A Few Reminders to Begin

  • R is case sensitive
  • You can always use ? to get help with a function, e.g. ?mean
  • Use the console for quick and dirty stuff, but keep a clean R script with working code
  • R Projects are super cool!
  • The 'Environment' tab contains useful info
  • R contains functions that contain arguments inside parentheses, separated by commas
  • You can download packages that contain even more functions

Week 1: Data Cleaning (etc.) Topics

This week I will cover the following topics related to data management:

  • Importing and formatting data
  • Missing data
  • Outliers
  • Data reduction decisions
  • Using summary statistics and data visualizations to inspect data in R

Section 1: Importing and Formatting the Data

Read in the Datafile

  • First find out where R will try to look for a file - type getwd() into the console and click enter. The result will be a path to a directory on your computer, called the 'working directory.'
  • If you want to change the working directory, you can use setwd
setwd("Users/Melissa/Documents/PSYC302")

Hint: It is always helpful to look at the result of getwd() for a reminder on how to format the path for setwd.

Importing Data

A simple approach is to save as .csv first, then read that file into R:

data <- read.csv(file = filename.csv, 
                header = TRUE, 
                sep = ",", 
                na.strings = ".")
  • file - file name, including path
  • header - TRUE if 1st row contains variable names
  • sep - explicitly tell R what the separator is
  • na.strings - tell R what values should be read as missing

Assigning Objects in R

Notice that I assigned the file to an object using <-. It is assigned as a 'dataframe' by default, and I named it "data"

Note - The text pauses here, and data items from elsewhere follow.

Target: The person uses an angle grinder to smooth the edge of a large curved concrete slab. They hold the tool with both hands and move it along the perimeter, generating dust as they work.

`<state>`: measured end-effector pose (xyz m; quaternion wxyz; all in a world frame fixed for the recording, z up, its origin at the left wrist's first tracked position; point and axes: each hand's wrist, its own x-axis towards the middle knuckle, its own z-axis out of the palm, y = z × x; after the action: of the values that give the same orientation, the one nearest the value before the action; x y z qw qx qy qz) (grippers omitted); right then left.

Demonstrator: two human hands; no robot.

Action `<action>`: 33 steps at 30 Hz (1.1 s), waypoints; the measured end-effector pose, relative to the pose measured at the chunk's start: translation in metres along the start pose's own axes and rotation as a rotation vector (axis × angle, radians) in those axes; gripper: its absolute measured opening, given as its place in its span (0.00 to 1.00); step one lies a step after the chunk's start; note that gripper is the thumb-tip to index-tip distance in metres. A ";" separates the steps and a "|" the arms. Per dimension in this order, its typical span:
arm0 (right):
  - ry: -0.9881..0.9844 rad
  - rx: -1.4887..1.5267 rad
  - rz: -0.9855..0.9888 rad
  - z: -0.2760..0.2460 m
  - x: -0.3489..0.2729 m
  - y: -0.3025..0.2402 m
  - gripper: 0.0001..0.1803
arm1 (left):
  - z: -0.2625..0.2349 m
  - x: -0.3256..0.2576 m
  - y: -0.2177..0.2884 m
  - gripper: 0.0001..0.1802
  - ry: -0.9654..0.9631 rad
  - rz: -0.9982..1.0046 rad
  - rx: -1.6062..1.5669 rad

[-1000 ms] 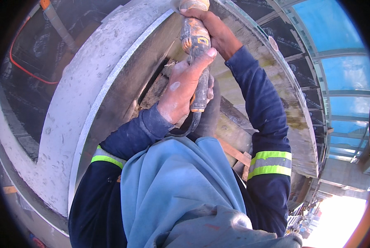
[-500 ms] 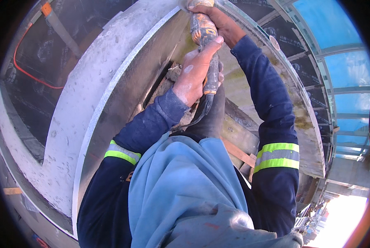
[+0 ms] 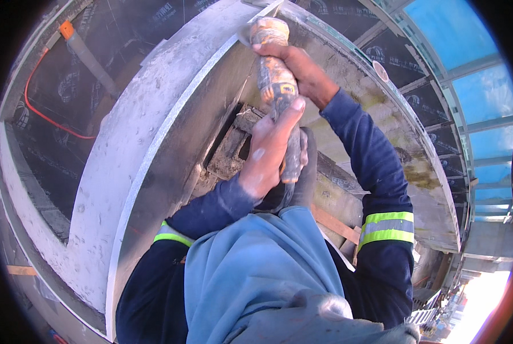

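Both my hands grip a dusty orange-and-black angle grinder [image 3: 276, 80], held lengthwise ahead of me. My left hand [image 3: 272, 148] wraps the rear of its body, thumb lying along the top and pale dust on the skin. Farther forward, my right hand [image 3: 297, 70] is closed round the front part just behind the head. The grinder's head is at the upper end of the curved concrete edge [image 3: 179, 106], where a disc partly shows on its left side. Whether the disc touches the edge I cannot tell. A dark cord leaves the tool's rear end toward my body.
A broad pale curved concrete band [image 3: 119, 132] runs along the left. Dark printed panels with an orange-tipped pole [image 3: 87, 54] and a red hose [image 3: 47, 117] lie beyond it. Below my hands are rubble blocks [image 3: 229, 150] and a wooden plank [image 3: 335, 222]. A stained curved wall [image 3: 405, 137] bends round the right.
Both hands and the grinder have come lower in the view, nearer my body, so more of the grinder's head shows. The surroundings have shifted slightly. Both hands keep their hold.
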<state>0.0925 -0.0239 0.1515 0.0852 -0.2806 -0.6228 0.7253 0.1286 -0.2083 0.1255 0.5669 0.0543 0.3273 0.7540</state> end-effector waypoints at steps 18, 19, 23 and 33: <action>-0.063 -0.086 0.020 -0.040 0.037 -0.010 0.25 | 0.025 0.058 -0.020 0.18 0.041 0.108 -0.046; -0.060 -0.081 0.024 -0.044 0.035 -0.010 0.25 | 0.028 0.058 -0.022 0.18 0.029 0.125 -0.056; -0.028 -0.119 0.057 -0.059 0.040 -0.028 0.28 | 0.040 0.089 -0.024 0.20 0.011 0.123 -0.065; 0.056 -0.118 0.051 -0.129 0.102 -0.051 0.27 | 0.068 0.175 -0.015 0.22 -0.019 0.217 -0.080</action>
<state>0.0629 0.1453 0.1606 0.0676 -0.3212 -0.6545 0.6811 0.1101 -0.0207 0.1193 0.4866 0.0742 0.2837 0.8229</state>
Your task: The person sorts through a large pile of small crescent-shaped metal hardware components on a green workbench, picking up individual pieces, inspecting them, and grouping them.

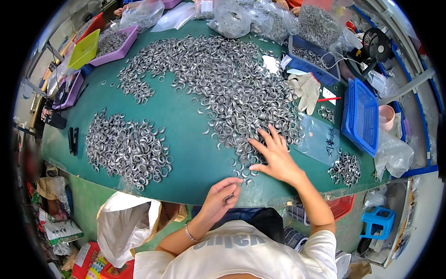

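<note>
A large heap of grey metal rings (232, 88) spreads over the green table (195, 172). My right hand (277, 159) rests on the heap's near edge with its fingers spread. Several loose rings lie just under and beside its thumb. Close to the table's front edge, my left hand (222, 197) is closed, and a metal ring (227, 199) shows in its curled fingers. Whether it holds more rings is hidden. On the left side of the table lies a second, smaller pile of rings (127, 151).
A small ring pile (344, 168) and a clear plastic bag (318, 139) lie at right, by blue baskets (360, 116). Gloves (305, 90), a red pen (329, 99) and a fan (376, 45) are farther back. A white sack (125, 223) stands below the front edge. Other people's hands show at the far side.
</note>
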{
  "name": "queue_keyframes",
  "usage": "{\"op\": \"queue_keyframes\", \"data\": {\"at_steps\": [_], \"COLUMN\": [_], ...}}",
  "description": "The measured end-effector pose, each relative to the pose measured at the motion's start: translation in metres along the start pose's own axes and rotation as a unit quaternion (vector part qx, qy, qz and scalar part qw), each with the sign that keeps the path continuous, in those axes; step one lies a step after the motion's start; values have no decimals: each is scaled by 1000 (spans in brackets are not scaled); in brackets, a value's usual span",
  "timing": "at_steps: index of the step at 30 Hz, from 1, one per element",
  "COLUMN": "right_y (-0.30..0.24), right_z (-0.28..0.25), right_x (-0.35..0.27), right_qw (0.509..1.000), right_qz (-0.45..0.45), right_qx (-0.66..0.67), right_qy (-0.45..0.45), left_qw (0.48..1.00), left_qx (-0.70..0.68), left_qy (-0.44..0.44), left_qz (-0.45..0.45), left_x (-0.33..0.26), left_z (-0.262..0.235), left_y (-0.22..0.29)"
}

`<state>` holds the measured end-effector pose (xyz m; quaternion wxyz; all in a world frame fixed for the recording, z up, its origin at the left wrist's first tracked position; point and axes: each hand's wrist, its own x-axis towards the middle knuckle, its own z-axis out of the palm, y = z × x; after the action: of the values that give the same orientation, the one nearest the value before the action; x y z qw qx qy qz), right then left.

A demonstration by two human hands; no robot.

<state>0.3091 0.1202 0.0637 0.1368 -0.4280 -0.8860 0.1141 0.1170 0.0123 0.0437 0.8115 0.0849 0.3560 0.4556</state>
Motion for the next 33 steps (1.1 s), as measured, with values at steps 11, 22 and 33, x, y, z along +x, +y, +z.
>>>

When something is assigned using the <- operator, it becomes part of your R Workspace and will appear in your Environment tab.

  • Don't forget to assign the data to an object
  • If your workspace is getting cluttered, you can use rm function
rm(var1, var2, var3)

Evaluate the Structure of the Datafile

Most of the "clean" datasets we are used to seeing have:

  • one header row with variable names
  • one additional row per record of data
  • columns that traditionally represent variables

Some datafiles (e.g. files downloaded from some major survey distributing sites, or from data collection programs like e-prime) have funky formats that stray from this structure.

Example of a Data Structure Issue

Example: Academic integrity study using a survey program Prolific - Downloaded datafile includes a row of variable names, plus an additional row of variable labels

Solution: I created a copy of the raw datafile, with the only difference being that the second row was excluded from the new version using bracket subsetting

Bracket subsetting

You can subset data by using brackets in the format [row, column], such as

datanew <- dataold[r,c]

And you can use a - to remove particular rows and columns. For this example, I used

prodat <- prodat1[-2,]

You Solve It

Challenge 1: If I also wanted to remove the 4th and 9th columns, for some reason, how would I modify the above syntax?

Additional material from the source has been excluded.